Task goal: Word for word, transcribe the material below from its first line to the line with "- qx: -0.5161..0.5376", both included.

*** Opening Dataset section ***

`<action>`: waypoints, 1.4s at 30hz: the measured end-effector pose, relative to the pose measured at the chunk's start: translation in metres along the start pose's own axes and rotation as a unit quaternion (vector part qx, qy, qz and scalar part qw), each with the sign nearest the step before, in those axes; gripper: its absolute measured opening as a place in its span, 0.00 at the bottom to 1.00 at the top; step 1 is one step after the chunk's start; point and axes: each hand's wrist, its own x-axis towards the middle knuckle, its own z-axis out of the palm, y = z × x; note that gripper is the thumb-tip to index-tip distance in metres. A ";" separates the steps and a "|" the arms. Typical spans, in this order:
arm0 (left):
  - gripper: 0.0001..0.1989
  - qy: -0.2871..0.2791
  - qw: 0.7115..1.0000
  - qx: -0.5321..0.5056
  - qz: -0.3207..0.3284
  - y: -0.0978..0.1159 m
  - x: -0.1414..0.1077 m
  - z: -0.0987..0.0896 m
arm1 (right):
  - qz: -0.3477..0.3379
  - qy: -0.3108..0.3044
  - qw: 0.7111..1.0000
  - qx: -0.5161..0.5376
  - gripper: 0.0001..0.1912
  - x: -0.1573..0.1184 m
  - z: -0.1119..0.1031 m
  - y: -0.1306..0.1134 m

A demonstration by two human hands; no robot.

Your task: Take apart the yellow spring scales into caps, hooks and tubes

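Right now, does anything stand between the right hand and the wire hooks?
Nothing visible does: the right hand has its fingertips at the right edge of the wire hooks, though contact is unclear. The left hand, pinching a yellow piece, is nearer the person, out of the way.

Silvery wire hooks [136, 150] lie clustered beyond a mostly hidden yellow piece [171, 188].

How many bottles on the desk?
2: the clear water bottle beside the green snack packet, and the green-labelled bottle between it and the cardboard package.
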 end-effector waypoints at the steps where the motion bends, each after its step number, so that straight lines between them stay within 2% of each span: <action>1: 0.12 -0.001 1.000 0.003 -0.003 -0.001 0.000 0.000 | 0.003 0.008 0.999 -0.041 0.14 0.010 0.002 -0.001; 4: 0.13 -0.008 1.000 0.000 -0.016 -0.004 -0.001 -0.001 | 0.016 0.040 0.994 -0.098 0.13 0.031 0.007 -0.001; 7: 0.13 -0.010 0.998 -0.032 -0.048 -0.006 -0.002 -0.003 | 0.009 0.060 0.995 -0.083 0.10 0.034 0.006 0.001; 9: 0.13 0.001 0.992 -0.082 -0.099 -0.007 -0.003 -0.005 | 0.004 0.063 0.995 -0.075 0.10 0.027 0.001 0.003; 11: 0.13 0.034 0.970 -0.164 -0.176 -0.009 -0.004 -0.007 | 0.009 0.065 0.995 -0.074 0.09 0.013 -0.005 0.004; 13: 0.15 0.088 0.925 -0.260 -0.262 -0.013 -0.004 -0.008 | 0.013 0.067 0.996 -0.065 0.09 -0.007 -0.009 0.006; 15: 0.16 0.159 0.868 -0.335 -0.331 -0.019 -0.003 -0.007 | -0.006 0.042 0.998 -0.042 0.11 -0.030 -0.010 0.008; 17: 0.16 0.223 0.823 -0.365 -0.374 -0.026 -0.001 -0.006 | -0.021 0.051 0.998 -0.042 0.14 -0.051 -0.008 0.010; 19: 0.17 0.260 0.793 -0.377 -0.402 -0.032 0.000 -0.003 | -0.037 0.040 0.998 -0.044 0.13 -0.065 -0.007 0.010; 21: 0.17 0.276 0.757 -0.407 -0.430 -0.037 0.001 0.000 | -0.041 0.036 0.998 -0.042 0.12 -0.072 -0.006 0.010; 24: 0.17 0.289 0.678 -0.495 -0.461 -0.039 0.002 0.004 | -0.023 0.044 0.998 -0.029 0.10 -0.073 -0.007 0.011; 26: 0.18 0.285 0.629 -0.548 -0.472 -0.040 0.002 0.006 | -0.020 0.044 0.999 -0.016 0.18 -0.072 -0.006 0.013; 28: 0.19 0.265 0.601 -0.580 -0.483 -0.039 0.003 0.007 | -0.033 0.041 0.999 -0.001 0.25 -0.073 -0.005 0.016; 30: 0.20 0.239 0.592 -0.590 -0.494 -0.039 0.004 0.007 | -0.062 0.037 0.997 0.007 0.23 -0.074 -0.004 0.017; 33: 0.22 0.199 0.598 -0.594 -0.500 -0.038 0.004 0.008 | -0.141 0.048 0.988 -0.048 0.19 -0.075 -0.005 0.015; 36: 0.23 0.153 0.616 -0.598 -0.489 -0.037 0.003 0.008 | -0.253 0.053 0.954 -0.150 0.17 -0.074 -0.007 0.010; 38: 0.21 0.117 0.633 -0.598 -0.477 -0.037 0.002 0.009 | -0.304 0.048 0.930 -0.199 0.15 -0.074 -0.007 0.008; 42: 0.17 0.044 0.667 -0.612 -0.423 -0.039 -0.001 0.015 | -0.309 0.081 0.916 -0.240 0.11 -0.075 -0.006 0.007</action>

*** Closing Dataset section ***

Written response:
`<action>`: waypoints, 1.4s at 30hz: the measured end-effector pose, relative to the pose measured at the chunk's start: translation in metres along the start pose's own axes and rotation as a unit quaternion (vector part qx, qy, qz and scalar part qw), each with the sign nearest the step before, in those axes; gripper: its absolute measured opening as a place in its span, 0.00 at the bottom to 1.00 at the top; step 1 is one step after the chunk's start; point and axes: each hand's wrist, its own x-axis towards the middle knuckle, its own z-axis out of the palm, y = z × x; note that gripper is the thumb-tip to index-tip distance in metres. A ";" separates the steps and a "|" the arms. Typical spans, in this order:
arm0 (left):
  - gripper: 0.0001..0.1989
  - qy: -0.2871..0.2791
  - qw: 0.7115..1.0000
  - qx: -0.5321..0.5056
  - qz: -0.3207..0.3284
  - y: -0.0978..0.1159 m
  - x: -0.1414..0.1077 m
  - z: -0.0987..0.0896 m
arm1 (right):
  - qz: -0.3477..0.3379
  - qy: -0.3108..0.3044
  - qw: 0.7111..1.0000
  - qx: -0.5161..0.5376

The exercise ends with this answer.